**Assignment**
Below are lines of data, and only some are wanted. Please repeat exactly those from the line that has "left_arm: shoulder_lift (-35" through the line that has "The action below".

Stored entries
*** Block opens ***

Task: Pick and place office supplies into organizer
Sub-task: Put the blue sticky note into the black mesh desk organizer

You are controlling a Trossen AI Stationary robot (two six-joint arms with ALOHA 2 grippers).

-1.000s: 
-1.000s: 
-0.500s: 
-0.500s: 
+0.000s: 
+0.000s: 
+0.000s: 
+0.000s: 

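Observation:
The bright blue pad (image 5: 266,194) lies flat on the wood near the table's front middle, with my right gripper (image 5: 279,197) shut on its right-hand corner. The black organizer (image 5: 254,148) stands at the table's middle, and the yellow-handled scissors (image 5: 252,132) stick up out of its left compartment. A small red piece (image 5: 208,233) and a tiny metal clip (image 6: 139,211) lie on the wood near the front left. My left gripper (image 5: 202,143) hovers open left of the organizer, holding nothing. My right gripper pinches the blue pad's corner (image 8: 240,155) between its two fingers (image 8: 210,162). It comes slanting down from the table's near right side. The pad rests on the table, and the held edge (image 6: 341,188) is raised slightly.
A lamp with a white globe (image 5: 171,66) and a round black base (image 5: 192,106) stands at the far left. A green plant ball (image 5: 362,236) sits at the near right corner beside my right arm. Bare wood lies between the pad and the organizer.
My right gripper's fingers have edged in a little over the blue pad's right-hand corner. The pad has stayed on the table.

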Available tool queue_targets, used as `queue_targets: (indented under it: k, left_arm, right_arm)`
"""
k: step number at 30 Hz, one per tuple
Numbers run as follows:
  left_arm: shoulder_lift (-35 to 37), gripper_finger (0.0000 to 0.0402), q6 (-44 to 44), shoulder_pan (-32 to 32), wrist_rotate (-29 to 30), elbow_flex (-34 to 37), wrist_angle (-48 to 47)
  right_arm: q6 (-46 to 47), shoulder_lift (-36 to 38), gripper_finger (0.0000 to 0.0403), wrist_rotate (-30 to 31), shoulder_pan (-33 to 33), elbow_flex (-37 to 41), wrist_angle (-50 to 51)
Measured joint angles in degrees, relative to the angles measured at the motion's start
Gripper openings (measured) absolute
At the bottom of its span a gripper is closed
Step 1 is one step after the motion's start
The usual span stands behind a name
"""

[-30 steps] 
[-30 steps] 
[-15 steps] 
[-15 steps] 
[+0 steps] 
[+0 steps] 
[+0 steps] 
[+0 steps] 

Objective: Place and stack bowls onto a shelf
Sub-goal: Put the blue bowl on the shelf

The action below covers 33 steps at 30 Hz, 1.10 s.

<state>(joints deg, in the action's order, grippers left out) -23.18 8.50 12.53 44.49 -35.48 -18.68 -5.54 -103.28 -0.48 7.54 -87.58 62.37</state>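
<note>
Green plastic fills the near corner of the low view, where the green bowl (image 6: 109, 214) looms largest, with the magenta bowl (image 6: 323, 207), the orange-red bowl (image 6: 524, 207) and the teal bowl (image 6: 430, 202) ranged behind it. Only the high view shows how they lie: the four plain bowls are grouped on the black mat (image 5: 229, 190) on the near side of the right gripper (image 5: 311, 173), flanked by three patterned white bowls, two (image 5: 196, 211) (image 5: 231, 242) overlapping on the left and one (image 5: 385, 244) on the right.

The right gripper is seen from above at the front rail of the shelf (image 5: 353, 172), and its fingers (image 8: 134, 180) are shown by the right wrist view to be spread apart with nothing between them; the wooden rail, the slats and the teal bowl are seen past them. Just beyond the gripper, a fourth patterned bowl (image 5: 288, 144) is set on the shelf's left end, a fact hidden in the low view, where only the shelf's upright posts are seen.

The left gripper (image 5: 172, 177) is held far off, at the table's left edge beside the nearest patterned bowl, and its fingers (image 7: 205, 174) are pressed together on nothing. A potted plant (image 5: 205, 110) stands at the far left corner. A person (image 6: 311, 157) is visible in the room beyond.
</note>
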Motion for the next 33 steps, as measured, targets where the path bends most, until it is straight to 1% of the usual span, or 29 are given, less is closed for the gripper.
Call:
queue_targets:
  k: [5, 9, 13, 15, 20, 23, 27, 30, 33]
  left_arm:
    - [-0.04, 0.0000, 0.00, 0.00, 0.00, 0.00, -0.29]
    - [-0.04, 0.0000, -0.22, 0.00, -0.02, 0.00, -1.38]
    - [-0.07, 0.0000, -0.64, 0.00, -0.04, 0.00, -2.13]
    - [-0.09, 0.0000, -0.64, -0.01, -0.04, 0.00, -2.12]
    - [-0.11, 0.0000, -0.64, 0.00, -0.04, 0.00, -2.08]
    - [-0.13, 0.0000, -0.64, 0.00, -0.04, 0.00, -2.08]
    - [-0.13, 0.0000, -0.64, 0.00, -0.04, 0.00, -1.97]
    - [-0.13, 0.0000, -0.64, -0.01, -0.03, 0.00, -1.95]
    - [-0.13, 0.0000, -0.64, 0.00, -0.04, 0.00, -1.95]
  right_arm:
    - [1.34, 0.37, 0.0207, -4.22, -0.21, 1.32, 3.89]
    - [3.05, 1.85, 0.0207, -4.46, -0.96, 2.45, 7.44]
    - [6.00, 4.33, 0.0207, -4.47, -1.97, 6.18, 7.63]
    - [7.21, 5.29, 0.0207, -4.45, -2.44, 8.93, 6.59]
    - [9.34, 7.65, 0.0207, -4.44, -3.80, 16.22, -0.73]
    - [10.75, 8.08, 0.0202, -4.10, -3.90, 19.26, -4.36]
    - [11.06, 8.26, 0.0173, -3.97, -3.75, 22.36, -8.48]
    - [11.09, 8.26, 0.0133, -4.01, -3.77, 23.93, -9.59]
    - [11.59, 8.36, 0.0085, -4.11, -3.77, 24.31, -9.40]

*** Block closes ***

**Task answer**
  left_arm: shoulder_lift (-35 to 37), gripper_finger (0.0000 to 0.0402), q6 (-44 to 44), shoulder_pan (-32 to 32), wrist_rotate (-29 to 30), elbow_flex (-34 to 37), wrist_angle (-48 to 47)
  right_arm: q6 (-46 to 47), shoulder_lift (-36 to 38), gripper_finger (0.0000 to 0.0403), wrist_rotate (-30 to 31), shoulder_pan (-33 to 33), elbow_flex (-37 to 41), wrist_angle (-50 to 51)
Measured joint angles in degrees, relative to the angles measured at the motion's start
Gripper openings (measured) absolute
At the bottom of its span a gripper is closed
Step 1 is one step after the motion's start
The usual span stands behind a name
"""

[-30 steps] 
[-30 steps] 
[-15 steps] 
[-15 steps] 
[+0 steps] 
[+0 steps] 
[+0 steps] 
[+0 steps] 

Objective: Place and stack bowls onto a shelf
Sub-goal: Put the blue bowl on the shelf

The action below covers 33 steps at 30 Hz, 1.10 s.

The exercise output is complete.